*PROBLEM*.
Each line below must be set down exactly as it stands.

*DATA PROVIDED*.
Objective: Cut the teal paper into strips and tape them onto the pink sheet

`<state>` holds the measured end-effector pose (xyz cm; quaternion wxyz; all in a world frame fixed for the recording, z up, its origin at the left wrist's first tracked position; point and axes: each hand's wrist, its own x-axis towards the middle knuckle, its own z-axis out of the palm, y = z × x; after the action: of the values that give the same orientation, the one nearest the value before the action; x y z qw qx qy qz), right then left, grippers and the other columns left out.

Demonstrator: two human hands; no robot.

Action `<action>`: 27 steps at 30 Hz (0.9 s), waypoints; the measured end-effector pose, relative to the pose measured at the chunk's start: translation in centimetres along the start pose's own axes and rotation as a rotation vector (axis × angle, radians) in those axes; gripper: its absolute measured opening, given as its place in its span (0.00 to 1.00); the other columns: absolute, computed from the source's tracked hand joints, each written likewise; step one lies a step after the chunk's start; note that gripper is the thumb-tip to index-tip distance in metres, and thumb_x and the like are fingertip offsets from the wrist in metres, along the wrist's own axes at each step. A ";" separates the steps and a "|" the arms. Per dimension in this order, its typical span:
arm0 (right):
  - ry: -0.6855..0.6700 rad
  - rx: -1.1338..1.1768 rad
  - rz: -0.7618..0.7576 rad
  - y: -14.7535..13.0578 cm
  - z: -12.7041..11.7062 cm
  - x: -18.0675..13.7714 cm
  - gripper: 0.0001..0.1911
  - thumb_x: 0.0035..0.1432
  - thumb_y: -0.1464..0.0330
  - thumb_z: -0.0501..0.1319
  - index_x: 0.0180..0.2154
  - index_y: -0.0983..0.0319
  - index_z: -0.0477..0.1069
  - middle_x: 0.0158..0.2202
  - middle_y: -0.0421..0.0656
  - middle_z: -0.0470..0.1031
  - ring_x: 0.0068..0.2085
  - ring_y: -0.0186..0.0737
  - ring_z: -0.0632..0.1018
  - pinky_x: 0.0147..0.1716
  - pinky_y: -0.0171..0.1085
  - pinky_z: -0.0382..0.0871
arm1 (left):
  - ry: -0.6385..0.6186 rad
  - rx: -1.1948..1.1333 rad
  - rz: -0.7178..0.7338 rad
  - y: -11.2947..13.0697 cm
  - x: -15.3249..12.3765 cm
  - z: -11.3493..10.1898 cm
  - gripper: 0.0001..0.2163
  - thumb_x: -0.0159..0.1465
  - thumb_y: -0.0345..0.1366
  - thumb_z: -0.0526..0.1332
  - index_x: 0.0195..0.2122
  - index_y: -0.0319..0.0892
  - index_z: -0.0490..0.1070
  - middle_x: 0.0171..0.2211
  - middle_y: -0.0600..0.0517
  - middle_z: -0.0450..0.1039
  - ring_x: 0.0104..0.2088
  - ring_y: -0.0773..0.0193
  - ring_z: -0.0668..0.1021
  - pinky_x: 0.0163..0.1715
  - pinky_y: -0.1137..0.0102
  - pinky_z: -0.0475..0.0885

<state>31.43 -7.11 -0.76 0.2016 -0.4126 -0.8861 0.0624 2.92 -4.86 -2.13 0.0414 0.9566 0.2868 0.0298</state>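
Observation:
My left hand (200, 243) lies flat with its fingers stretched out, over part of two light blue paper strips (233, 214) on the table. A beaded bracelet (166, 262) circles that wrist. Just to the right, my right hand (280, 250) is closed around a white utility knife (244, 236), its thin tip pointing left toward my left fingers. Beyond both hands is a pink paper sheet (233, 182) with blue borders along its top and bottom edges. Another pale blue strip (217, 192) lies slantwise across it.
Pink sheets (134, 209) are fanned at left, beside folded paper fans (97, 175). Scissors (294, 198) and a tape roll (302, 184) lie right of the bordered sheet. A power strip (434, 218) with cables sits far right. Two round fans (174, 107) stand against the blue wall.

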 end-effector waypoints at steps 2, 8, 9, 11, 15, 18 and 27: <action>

*TASK ANSWER*.
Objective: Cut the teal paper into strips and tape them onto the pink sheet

`<state>` holds the measured end-effector pose (xyz cm; quaternion wxyz; all in a world frame fixed for the recording, z up, its origin at the left wrist's first tracked position; point and axes: each hand's wrist, its own x-axis towards the middle knuckle, its own z-axis out of the palm, y = z × x; after the action: of the values that give the same orientation, the one nearest the value before the action; x y z qw qx qy qz), right then left, grippers and the other columns left out.

Demonstrator: two human hands; no robot.

Action `<action>`: 27 steps at 30 Hz (0.9 s), waypoints; the measured end-effector pose, relative to the pose measured at the chunk's start: translation in centimetres along the start pose's own axes and rotation as a rotation vector (axis × angle, radians) in those axes; gripper: its absolute measured opening, given as its place in its span (0.00 to 1.00); the other columns: absolute, computed from the source's tracked hand joints, each written likewise; step one lies a step after the chunk's start; note that gripper is the thumb-tip to index-tip distance in metres, and thumb_x and the like are fingertip offsets from the wrist in metres, along the wrist's own axes at each step. A ";" separates the steps and a "|" the arms. Per dimension in this order, its typical span:
arm0 (right):
  - ry: -0.6855..0.6700 rad
  - rx: -1.1338..1.1768 rad
  - rz: -0.7618..0.7576 rad
  - y: -14.7535..13.0578 cm
  - z: -12.7041..11.7062 cm
  - x: -18.0675..13.7714 cm
  - gripper: 0.0001..0.1911
  - thumb_x: 0.0035..0.1432
  - thumb_y: -0.1464..0.0330
  - thumb_z: -0.0501..0.1319
  - index_x: 0.0180..0.2154
  - index_y: -0.0983..0.0319
  - index_z: -0.0477..0.1069
  - middle_x: 0.0158..0.2202
  - middle_y: -0.0421..0.0656
  - middle_z: -0.0470..0.1031
  - ring_x: 0.0068..0.2085
  - ring_y: -0.0186..0.0737
  - ring_z: -0.0632..0.1018
  - pinky_x: 0.0147..0.1716
  - pinky_y: -0.0171..0.1085
  - pinky_z: -0.0382..0.0871
arm1 (left):
  - ry: -0.6385..0.6186 rad
  - rx: -1.1948..1.1333 rad
  - rz: -0.7178..0.7338 rad
  - y: -11.2947..13.0697 cm
  - x: -15.3249..12.3765 cm
  - z: -11.3493..10.1898 cm
  - gripper: 0.0001..0.2163
  - thumb_x: -0.0159..0.1465
  - thumb_y: -0.0345..0.1366
  - thumb_z: -0.0526..0.1332
  - index_x: 0.0195..0.2122
  - index_y: -0.0319..0.0892
  - index_z: -0.0490..0.1070
  - middle_x: 0.0171..0.2211
  - middle_y: -0.0600..0.0517
  - middle_z: -0.0450..0.1039
  - ring_x: 0.0104..0.2088
  - ring_y: -0.0773..0.0193
  - ring_z: -0.0668..0.1021
  - pinky_x: 0.0163..0.1715
  - pinky_y: -0.1137..0.0102
  - pinky_z: -0.0475..0.0885

<state>31.43 -7.11 -0.76 0.2016 -0.4126 -0.8861 0.0624 2.92 -4.86 -2.13 0.0414 0.9566 0.2868 0.0298</state>
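Observation:
My left hand (200, 243) lies flat with its fingers stretched out, over part of two light blue paper strips (233, 214) on the table. A beaded bracelet (166, 262) circles that wrist. Just to the right, my right hand (280, 250) is closed around a white utility knife (244, 236), its thin tip pointing left toward my left fingers. Beyond both hands is a pink paper sheet (233, 182) with blue borders along its top and bottom edges. Another pale blue strip (217, 192) lies slantwise across it.
Pink sheets (134, 209) are fanned at left, beside folded paper fans (97, 175). Scissors (294, 198) and a tape roll (302, 184) lie right of the bordered sheet. A power strip (434, 218) with cables sits far right. Two round fans (174, 107) stand against the blue wall.
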
 end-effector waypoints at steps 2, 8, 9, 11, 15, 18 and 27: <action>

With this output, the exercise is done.